BERITA TERKINISPORT

Ribuan Suporter Tulungagung Gelar Doa Bersama Untuk Korban Tragedi Kanjuruhan

×

Ribuan Suporter Tulungagung Gelar Doa Bersama Untuk Korban Tragedi Kanjuruhan

Sebarkan artikel ini
Ribuan suporter Tulungagung menggelar doa bersama untuk korban tragedi Kanjuruhan Malang, Selasa (4/10) Foto: Ferry Kaligis/mattanews.co

MATTANEWS.CO,TULUNGAGUNG – Ribuan massa yang mengatasnamakan Aliansi Suporter Tulungagung menggelar aksi doa bersama di depan patung Kartini setempat, Selasa (4/10/2022) Malam.

Selain itu, ribuan nyala lilin mewarnai dalam aksi itu, bahkan para suporter meluber hingga di kawasan alun-alun Kabupaten Tulungagung.

Aksi doa bersama dilakukan sebagai bentuk aksi solidaritas dan keprihatinan atas tragedi yang terjadi di Stadion Kanjuruhan Kabupaten Malang pada Sabtu (1/10/2022) Malam.

“Kami aliansi bersatu baik suporter bonek, bobotoh, arema, perseta, persik yang ada di Tulungagung datang kesini untuk berdoa untuk teman-teman yang meninggal dalam tragedi Kanjuruhan,” kata salah satu Koordinator Aksi Iqbal.

Iqbal menambahkan dirinya dalam tragedi Kanjuruhan beserta rekan suporter dari Tulungagung juga menyaksikan pertandingan Arema FC kontra Persebaya Surabaya yang berakhir skor 3-2 untuk tim tamu.

Namun demikian, ia mengaku pada saat terjadi kericuhan dirinya sudah berada di luar stadion.

“Pada malam situasi sangat mencekam, ada 7 orang warga Tulungagung yang menjadi korban dalam tragedi Kanjuruhan, 1 diantaranya anggota polisi Polres Tulungagung,” tambahnya.

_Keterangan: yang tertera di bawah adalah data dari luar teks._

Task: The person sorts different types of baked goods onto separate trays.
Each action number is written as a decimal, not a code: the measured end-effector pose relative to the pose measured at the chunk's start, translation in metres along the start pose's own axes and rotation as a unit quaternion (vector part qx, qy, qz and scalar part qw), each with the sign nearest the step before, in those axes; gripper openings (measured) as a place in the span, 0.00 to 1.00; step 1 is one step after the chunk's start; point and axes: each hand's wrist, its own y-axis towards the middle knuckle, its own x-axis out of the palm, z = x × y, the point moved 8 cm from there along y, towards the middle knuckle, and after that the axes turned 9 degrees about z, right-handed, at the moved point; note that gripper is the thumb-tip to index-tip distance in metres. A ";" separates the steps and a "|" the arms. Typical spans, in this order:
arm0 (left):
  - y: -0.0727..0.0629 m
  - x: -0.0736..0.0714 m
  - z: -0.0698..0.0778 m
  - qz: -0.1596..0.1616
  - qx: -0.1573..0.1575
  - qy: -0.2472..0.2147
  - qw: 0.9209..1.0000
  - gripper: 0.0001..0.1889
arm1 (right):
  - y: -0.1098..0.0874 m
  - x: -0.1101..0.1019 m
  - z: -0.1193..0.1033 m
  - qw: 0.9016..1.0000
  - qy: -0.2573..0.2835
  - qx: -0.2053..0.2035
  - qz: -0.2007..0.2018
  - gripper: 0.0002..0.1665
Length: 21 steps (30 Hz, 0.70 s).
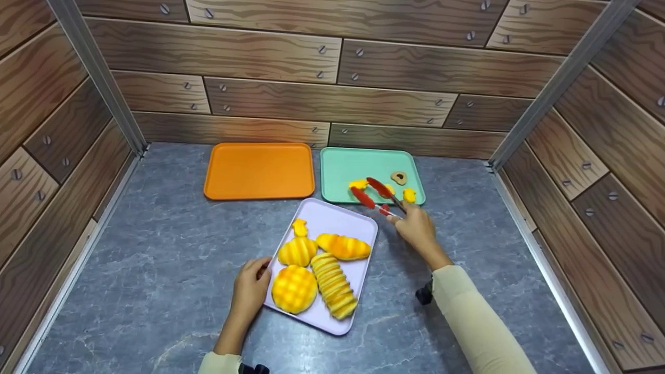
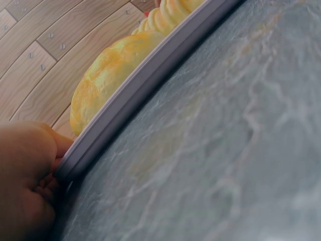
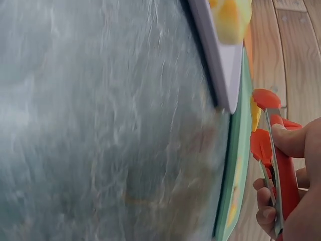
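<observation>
My left hand (image 1: pixel 250 288) grips the left edge of a lavender tray (image 1: pixel 332 215), which lies slanted on the table. On that tray are a round scored bun (image 1: pixel 294 289), a long ridged roll (image 1: pixel 334 285), a croissant (image 1: pixel 344 246), a smaller striped bread (image 1: pixel 297 252) and a small yellow piece (image 1: pixel 300 227). My right hand (image 1: pixel 417 228) holds red-tipped tongs (image 3: pixel 287 186), their tips apart over the green tray (image 1: pixel 345 163). One tip overlaps a small yellow piece (image 1: pixel 358 184) in the head view; another yellow piece is partly hidden behind the tongs.
An orange tray (image 1: pixel 260 171) stands at the back left, beside the green one. A brown cookie with a dark centre (image 1: pixel 398 177) and a yellow piece (image 1: pixel 409 195) lie on the green tray's right side. Wood-patterned walls (image 1: pixel 332 98) enclose the grey marbled table (image 1: pixel 156 249).
</observation>
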 end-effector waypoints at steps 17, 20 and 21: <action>0.001 0.000 0.000 -0.007 0.005 -0.002 1.000 0.14 | 0.024 -0.002 0.024 0.997 -0.037 0.047 0.039 0.35; 0.000 0.000 -0.001 -0.010 -0.001 0.000 1.000 0.14 | 0.024 0.000 0.023 0.998 -0.036 0.043 0.038 0.37; 0.000 0.000 -0.001 -0.010 -0.002 0.000 1.000 0.14 | 0.023 -0.001 0.022 0.998 -0.035 0.040 0.038 0.38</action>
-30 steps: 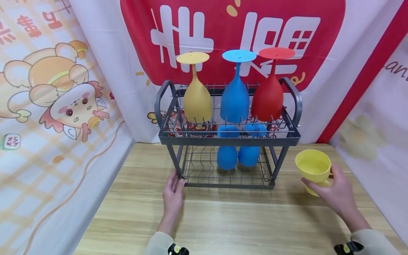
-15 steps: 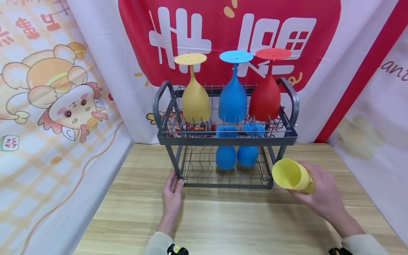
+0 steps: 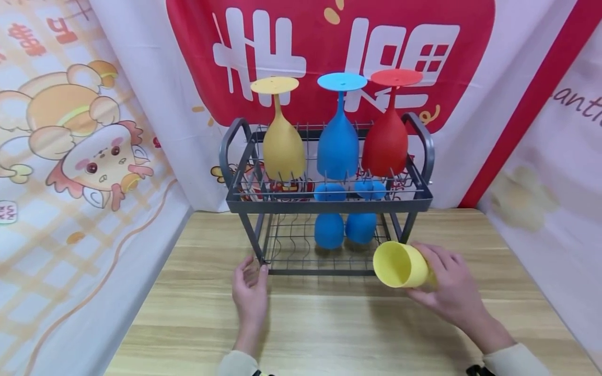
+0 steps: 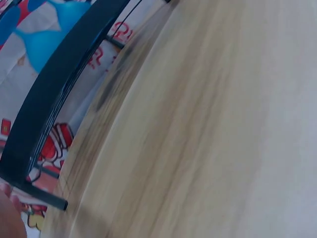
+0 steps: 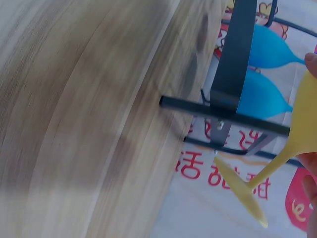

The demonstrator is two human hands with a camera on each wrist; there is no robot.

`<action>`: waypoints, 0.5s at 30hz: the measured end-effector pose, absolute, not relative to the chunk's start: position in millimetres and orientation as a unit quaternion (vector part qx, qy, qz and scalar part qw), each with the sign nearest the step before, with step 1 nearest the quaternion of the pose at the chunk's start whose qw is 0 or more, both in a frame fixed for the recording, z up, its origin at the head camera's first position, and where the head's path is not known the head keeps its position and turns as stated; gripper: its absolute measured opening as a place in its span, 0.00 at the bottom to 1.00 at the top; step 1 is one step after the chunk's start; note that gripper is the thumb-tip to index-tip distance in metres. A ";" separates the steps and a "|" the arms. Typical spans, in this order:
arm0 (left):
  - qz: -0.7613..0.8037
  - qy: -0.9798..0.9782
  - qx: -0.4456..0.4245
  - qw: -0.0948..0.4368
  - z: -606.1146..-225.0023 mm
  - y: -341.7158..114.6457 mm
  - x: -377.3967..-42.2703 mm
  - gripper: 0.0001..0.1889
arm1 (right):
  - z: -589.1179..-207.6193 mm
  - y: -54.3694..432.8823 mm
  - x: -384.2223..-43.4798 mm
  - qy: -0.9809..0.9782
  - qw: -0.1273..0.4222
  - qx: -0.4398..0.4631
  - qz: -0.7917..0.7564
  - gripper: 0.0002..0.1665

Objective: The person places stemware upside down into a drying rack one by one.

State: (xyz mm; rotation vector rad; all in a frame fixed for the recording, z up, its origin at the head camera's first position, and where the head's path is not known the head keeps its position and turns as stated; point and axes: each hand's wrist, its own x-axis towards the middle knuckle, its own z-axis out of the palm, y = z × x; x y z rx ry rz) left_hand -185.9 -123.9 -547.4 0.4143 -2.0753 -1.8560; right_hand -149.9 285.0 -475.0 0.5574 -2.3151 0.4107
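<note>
A yellow plastic goblet [image 3: 416,265] is gripped in my right hand [image 3: 458,292], tilted with its mouth facing left and toward me. It hovers in front of the dark metal two-tier rack [image 3: 329,206], at the lower right corner. In the right wrist view the goblet's stem and round foot [image 5: 240,191] point down, and fingers hold the bowl. My left hand [image 3: 251,300] holds the rack's front left bottom corner between thumb and fingers. Two blue goblets [image 3: 329,230] stand upside down on the lower tier, at its middle and right.
Upside down on the top tier are a yellow goblet [image 3: 284,149], a blue goblet [image 3: 337,146] and a red goblet [image 3: 385,143]. The rack stands on a wood-grain table [image 3: 329,324]. Printed cloth walls [image 3: 84,156] enclose the back and sides.
My right hand has carried the yellow goblet left from beside the rack to its lower right corner, tipping it from upright on the way. My left hand stays at the rack's corner.
</note>
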 end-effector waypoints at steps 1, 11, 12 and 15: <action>-0.644 -0.730 0.140 0.181 -546.7 -120.9 -182.7 0.27 | -474.7 282.1 -150.0 -0.895 0.355 0.221 0.157 0.60; -0.599 -0.752 -0.149 0.230 -539.2 -85.5 -170.0 0.27 | -469.4 243.4 -150.4 -0.914 0.308 0.237 0.116 0.65; -0.596 -0.755 -0.177 0.208 -535.4 -81.4 -168.5 0.30 | -468.5 238.2 -150.3 -0.914 0.306 0.240 0.114 0.65; -0.588 -0.763 -0.231 0.138 -521.2 -68.9 -163.5 0.36 | -466.8 223.2 -150.9 -0.913 0.299 0.255 0.112 0.64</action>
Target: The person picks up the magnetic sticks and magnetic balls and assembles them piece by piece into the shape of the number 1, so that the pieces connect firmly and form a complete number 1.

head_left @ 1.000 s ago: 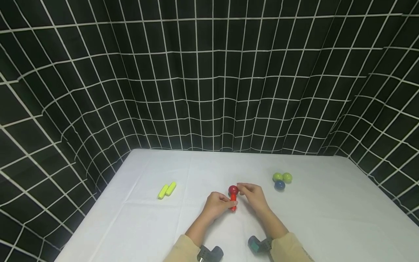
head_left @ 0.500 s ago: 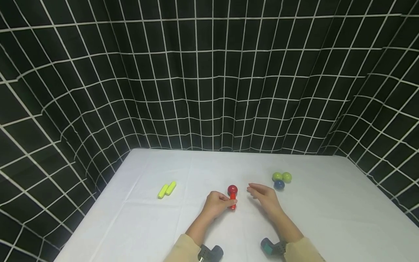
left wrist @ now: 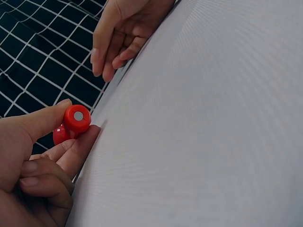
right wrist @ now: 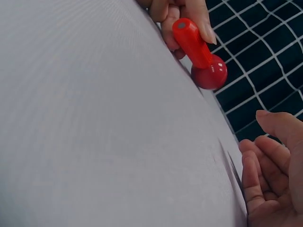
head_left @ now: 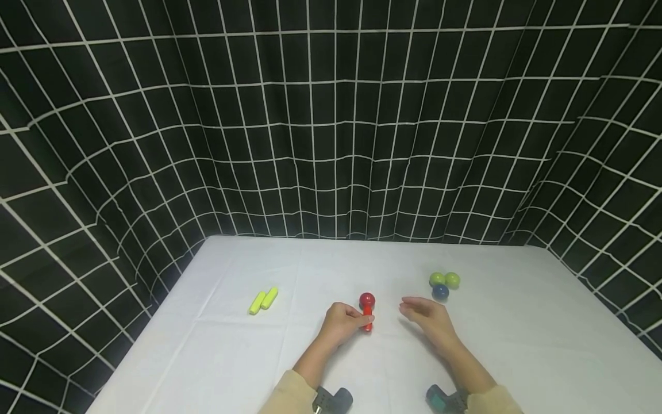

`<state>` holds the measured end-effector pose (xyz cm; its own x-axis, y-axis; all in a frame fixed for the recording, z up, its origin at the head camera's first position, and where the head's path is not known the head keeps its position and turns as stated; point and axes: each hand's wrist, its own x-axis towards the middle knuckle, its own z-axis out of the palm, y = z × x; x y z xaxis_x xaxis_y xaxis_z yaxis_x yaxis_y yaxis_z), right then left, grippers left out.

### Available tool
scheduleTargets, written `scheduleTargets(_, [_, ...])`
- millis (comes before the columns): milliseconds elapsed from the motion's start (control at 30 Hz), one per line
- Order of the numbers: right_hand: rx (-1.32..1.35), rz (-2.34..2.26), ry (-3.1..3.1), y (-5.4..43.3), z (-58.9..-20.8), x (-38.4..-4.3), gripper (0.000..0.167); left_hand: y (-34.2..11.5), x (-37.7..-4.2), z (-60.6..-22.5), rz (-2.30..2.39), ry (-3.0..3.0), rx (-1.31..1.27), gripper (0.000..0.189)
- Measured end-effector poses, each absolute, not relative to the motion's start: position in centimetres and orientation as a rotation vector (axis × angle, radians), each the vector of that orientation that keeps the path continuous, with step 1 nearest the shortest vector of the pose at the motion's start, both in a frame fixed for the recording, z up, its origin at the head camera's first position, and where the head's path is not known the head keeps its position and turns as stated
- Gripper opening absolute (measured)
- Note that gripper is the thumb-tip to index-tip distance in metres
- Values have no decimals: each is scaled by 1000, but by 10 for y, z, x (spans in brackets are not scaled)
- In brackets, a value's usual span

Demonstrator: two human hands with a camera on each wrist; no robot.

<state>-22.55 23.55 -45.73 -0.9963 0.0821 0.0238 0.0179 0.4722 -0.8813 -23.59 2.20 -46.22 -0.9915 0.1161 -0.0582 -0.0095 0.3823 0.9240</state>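
Note:
Thumb and fingers of my left hand (head_left: 337,323) pinch a short red magnetic rod (head_left: 368,326) near the middle of the table. A glossy red ball (head_left: 367,299) sits against the rod's far end. In the left wrist view, the rod's near end (left wrist: 78,116) shows a small grey disc. My right hand (head_left: 433,322) is to the right, apart from the rod and ball. Its fingers are loosely bent, and the right wrist view shows nothing between thumb and fingers (right wrist: 267,161).
On the left of the white table (head_left: 207,356) lie two yellow-green rods (head_left: 264,300) side by side. Two green balls (head_left: 445,280) and a blue ball (head_left: 441,292) sit together at the back right. A dark curtain with white grid lines (head_left: 331,115) surrounds the table's back and sides.
My right hand has left the red ball and moved to the right, toward me. The left hand keeps its pinch on the red rod and has hardly moved.

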Motion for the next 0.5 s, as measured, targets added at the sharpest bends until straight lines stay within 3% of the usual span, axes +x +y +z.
scheduleTargets(500, [-142, 1500, -2645, 255, -459, -217, 46, 22, -234, -459, 1698, 2513, 100, 27])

“Semoga kejadian tersebut tidak terulang lagi dan ini kejadian yang pertama dan yang terakhir kali,” imbuhnya.

“Untuk para korban yang meninggal, semoga diterima sesuai amal baiknya, diampuni dosa-dosanya, semoga Husnul Khotimah,” kata Iqbal menambahkan.

Tempat sama, Bupati Tulungagung Drs. Maryoto Birowo, M.M., diwakili Kepala Dinas Lingkungan Hidup Drs. Santoso, M.Si., menyampaikan dukacita mendalam atas tragedi Kanjuruhan di Malang. Ia berharap kejadian itu merupakan musibah yang pertama dan terakhir di Indonesia.

“Kami atas nama pribadi maupun Pemkab Tulungagung menyampaikan duka yang mendalam atas insiden yang terjadi di Stadion Kanjuruhan Malang. Mulai kemarin bapak Bupati juga menyampaikan bela sungkawa ke rumah para keluarga korban,” tuturnya.

“Jangan sampai kejadian yang serupa terulang kembali,” sambungnya.

Santoso menghimbau kepada para pencinta sepak bola dimanapun berada khususnya di Tulungagung tetap bisa menjaga dan mengendalikan diri.

“Jangan sampai ada gesekan antar sesama suporter di Tulungagung yang kita cintai bersama ini,” tandasnya.

Pantauan media ini, selain menggelar doa bersama, ribuan suporter juga menyanyikan lagu Indonesia Raya dan Padamu Negeri. Sebagai bentuk keprihatinan menyalakan lilin sebagai tanda dukacita mendalam.